Now suppose I have some prime $p_1 \in G_m$ which has order $n_1$ such that $n_1 < \varphi(m)$ (since $G_m$ is noncyclic) and $n_1 \mid \varphi(m)$ (Lagrange's theorem).

  • Given another prime $p_2 \in G_m$, is there a way to tell whether $p_2 \in \left<p_1\right>$, that is, $p_2 = {p_1}^k \pmod m$ for some $k$ --- without trying all possible values of $k$?

  • If $p_2 \notin \left<p_1\right>$, is there a way to determine the order of the multiplicative group $H_{p_1,p_2} = \{{p_1}^{k_1}{p_2}^{k_2} \mod m\}$ without exhaustively trying to enumerate all elements?

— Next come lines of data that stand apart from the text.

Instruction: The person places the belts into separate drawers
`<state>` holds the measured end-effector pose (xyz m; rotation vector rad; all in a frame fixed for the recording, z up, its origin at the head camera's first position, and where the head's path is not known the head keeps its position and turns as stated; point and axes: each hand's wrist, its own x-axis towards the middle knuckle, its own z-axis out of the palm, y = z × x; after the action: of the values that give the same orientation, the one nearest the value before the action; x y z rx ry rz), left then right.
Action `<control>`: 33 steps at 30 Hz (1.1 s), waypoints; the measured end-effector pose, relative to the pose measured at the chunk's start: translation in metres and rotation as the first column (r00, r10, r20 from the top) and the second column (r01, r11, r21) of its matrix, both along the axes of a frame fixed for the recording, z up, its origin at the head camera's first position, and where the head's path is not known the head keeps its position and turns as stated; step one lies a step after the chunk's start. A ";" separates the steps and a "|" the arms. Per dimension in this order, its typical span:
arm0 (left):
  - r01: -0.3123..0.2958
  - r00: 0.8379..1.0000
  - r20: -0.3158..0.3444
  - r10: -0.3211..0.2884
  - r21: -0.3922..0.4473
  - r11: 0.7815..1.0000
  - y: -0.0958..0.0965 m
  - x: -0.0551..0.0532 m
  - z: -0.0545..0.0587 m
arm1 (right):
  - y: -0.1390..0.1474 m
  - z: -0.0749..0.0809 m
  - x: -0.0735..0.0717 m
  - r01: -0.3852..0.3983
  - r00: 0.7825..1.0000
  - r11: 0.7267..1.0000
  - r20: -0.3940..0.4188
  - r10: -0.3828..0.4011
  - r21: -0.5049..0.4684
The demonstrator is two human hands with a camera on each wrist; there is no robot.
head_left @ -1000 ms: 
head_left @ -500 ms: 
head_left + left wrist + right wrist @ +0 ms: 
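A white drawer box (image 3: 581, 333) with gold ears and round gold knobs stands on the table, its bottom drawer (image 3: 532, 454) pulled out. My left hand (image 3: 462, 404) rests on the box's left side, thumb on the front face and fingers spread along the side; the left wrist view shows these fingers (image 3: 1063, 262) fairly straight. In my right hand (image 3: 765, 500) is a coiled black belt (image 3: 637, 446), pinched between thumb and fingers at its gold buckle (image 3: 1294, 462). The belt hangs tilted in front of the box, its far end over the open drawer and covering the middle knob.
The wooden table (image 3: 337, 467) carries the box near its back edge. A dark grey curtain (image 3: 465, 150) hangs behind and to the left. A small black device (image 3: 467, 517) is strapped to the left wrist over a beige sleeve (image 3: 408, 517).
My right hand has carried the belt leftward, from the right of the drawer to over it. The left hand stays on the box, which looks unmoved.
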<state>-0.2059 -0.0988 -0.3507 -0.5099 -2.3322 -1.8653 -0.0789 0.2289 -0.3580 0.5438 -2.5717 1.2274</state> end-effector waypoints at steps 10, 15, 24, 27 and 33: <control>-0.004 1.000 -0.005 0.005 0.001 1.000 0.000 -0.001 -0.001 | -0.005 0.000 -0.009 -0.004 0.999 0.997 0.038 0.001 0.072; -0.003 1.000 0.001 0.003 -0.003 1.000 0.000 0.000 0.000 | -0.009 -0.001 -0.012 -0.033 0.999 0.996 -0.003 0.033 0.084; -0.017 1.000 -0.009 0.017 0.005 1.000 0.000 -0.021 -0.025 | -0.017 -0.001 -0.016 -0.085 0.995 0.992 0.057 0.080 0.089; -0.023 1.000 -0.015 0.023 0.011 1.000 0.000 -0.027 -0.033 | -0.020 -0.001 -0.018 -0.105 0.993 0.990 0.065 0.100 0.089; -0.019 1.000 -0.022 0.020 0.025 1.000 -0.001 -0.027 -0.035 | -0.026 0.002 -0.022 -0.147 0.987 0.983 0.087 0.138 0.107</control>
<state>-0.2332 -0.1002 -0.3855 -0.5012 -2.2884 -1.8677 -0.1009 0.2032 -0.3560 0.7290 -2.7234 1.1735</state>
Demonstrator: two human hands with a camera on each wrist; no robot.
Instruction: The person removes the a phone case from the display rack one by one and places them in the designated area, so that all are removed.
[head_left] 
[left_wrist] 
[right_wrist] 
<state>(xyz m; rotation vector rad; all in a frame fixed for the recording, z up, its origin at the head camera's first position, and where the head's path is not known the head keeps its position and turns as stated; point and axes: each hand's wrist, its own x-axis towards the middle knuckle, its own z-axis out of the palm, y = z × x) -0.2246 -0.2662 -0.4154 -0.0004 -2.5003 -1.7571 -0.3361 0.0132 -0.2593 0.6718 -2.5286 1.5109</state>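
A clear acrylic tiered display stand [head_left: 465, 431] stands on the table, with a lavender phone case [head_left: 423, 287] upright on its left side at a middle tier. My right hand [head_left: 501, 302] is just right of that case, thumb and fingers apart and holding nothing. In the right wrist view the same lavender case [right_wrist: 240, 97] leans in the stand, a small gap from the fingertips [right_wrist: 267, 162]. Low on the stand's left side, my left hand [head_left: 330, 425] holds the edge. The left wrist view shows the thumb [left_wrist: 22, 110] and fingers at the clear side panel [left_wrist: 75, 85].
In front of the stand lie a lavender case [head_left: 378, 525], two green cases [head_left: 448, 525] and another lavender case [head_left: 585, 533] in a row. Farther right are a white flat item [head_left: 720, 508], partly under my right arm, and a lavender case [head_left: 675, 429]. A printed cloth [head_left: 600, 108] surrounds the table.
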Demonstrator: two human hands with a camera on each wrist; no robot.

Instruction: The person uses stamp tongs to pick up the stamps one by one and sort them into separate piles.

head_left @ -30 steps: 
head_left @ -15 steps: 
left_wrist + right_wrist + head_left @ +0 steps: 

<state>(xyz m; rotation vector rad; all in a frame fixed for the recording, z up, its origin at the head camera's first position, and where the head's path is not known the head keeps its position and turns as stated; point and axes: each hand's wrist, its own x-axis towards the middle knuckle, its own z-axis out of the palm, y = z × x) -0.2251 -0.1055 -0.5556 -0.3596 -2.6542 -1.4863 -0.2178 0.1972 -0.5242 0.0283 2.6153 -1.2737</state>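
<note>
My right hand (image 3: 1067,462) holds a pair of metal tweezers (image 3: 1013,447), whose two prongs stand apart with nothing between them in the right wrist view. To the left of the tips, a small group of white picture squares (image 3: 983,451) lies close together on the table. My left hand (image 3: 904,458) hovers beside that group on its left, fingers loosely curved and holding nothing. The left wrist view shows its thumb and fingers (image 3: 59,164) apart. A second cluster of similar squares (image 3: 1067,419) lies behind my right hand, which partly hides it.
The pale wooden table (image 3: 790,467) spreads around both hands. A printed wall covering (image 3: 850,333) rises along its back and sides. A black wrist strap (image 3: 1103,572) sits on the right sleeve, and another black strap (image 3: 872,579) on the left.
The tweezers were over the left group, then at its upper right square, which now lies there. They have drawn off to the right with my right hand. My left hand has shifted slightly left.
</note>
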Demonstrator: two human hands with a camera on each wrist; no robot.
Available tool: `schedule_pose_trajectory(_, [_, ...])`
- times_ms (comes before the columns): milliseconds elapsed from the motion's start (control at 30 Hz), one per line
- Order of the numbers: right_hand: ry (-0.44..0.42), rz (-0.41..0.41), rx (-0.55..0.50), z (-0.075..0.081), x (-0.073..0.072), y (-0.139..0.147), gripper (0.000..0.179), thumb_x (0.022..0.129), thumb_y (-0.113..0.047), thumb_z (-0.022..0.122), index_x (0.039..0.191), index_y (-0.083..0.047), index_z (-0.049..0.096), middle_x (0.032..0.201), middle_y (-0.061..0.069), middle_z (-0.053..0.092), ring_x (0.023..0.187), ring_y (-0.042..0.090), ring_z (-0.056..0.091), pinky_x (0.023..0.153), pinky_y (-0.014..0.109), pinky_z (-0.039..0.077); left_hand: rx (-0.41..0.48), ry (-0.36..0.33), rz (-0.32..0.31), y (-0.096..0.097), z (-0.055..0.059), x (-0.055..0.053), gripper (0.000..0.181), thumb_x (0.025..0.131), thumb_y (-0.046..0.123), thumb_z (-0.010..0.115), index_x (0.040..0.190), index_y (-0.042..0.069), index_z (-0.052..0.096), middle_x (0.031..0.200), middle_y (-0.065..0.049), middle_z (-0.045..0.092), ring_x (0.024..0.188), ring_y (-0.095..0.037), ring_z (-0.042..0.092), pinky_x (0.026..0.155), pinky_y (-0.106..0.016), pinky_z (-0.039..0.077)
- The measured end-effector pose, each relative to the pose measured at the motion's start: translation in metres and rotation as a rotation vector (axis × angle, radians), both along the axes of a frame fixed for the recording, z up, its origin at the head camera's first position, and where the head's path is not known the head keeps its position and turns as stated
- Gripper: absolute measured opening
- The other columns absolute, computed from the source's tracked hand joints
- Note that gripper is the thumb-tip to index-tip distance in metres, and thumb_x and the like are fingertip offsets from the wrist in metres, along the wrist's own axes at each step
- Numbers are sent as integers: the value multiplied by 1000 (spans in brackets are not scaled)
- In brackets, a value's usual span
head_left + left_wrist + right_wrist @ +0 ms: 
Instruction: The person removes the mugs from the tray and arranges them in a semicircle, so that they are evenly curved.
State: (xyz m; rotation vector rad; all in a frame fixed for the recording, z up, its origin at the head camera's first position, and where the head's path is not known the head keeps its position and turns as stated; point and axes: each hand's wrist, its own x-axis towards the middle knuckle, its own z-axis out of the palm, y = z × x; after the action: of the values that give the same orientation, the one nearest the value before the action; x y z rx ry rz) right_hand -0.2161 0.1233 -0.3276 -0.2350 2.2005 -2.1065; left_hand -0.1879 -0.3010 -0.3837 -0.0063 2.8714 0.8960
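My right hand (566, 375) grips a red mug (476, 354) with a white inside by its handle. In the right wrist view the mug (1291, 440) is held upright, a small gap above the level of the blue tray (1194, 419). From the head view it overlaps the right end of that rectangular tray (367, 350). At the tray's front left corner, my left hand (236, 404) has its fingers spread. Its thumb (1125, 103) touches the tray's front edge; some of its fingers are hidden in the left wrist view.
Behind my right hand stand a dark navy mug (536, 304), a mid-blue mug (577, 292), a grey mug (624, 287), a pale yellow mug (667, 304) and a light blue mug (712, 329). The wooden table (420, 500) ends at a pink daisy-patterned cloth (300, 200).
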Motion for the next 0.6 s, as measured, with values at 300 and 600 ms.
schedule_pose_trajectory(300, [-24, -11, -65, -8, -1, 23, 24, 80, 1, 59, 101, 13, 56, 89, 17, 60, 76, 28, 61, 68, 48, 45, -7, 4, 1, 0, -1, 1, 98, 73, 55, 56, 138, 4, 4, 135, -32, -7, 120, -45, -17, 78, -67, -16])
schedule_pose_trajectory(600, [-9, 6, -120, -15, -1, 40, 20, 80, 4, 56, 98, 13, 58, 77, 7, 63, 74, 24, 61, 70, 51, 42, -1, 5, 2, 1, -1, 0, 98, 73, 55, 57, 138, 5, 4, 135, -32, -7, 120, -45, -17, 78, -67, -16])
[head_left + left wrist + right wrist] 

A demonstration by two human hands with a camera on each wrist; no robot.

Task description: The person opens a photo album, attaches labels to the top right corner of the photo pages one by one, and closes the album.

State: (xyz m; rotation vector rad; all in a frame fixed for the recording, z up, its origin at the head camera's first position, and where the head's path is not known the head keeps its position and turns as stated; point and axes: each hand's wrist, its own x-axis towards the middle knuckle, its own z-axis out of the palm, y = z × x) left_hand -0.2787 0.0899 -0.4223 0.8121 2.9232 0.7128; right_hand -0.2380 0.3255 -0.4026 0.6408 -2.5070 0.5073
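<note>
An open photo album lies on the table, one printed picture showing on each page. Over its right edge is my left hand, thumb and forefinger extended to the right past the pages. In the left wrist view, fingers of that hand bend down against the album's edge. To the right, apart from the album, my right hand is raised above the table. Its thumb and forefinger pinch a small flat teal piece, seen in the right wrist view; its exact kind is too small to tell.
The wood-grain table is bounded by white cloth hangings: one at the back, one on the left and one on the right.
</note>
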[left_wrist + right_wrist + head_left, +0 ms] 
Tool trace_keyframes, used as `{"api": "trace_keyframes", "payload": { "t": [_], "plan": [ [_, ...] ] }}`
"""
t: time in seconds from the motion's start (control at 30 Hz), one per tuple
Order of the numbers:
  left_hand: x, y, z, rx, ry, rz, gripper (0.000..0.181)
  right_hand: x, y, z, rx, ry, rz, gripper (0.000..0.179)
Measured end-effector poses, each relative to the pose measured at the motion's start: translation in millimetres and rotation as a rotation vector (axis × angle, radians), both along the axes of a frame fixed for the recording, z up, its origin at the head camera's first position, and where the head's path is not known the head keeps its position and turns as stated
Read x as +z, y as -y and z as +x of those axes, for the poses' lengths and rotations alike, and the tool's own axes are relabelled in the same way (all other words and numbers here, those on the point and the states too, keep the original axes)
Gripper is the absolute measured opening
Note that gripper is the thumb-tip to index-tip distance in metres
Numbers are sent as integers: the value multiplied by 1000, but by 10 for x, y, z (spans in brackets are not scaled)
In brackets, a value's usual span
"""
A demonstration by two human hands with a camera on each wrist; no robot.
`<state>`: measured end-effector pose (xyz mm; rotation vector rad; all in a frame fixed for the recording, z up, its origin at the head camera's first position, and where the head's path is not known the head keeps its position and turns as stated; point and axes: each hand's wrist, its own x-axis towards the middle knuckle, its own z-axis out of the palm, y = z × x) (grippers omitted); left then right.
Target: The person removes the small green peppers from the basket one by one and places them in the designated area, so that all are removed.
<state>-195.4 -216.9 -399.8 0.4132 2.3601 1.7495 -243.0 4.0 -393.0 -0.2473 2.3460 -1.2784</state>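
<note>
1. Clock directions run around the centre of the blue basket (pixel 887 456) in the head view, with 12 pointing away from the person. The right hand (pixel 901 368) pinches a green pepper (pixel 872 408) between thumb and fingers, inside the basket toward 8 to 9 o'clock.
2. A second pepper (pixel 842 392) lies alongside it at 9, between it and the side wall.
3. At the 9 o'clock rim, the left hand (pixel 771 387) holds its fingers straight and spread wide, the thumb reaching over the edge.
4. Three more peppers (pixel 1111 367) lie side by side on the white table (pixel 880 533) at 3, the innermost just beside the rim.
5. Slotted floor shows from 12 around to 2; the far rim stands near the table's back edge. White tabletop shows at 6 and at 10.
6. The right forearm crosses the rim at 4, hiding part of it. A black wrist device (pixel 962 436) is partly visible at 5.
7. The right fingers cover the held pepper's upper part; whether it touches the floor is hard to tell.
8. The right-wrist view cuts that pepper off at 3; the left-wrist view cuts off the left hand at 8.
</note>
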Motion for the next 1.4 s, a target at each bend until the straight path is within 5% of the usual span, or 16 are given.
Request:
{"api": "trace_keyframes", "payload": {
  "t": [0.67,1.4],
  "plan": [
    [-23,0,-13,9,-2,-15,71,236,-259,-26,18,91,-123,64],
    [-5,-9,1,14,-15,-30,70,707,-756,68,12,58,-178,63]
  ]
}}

I know I can determine the order of $p_1$ or $p_2$ by computing $p_1^{\varphi(m)/j}$ for various primes $j \mid \varphi(m)$; if the result is 1 then I should be able to confirm that $K$ = some product of powers of those primes $j$ is the largest possible value such that $p_1^{\varphi(m)/K} =1$, and therefore the order of $p_1$ is $\varphi(m)/K$.

Not sure how to determine the order of a group that has a generating set of more than one element, though.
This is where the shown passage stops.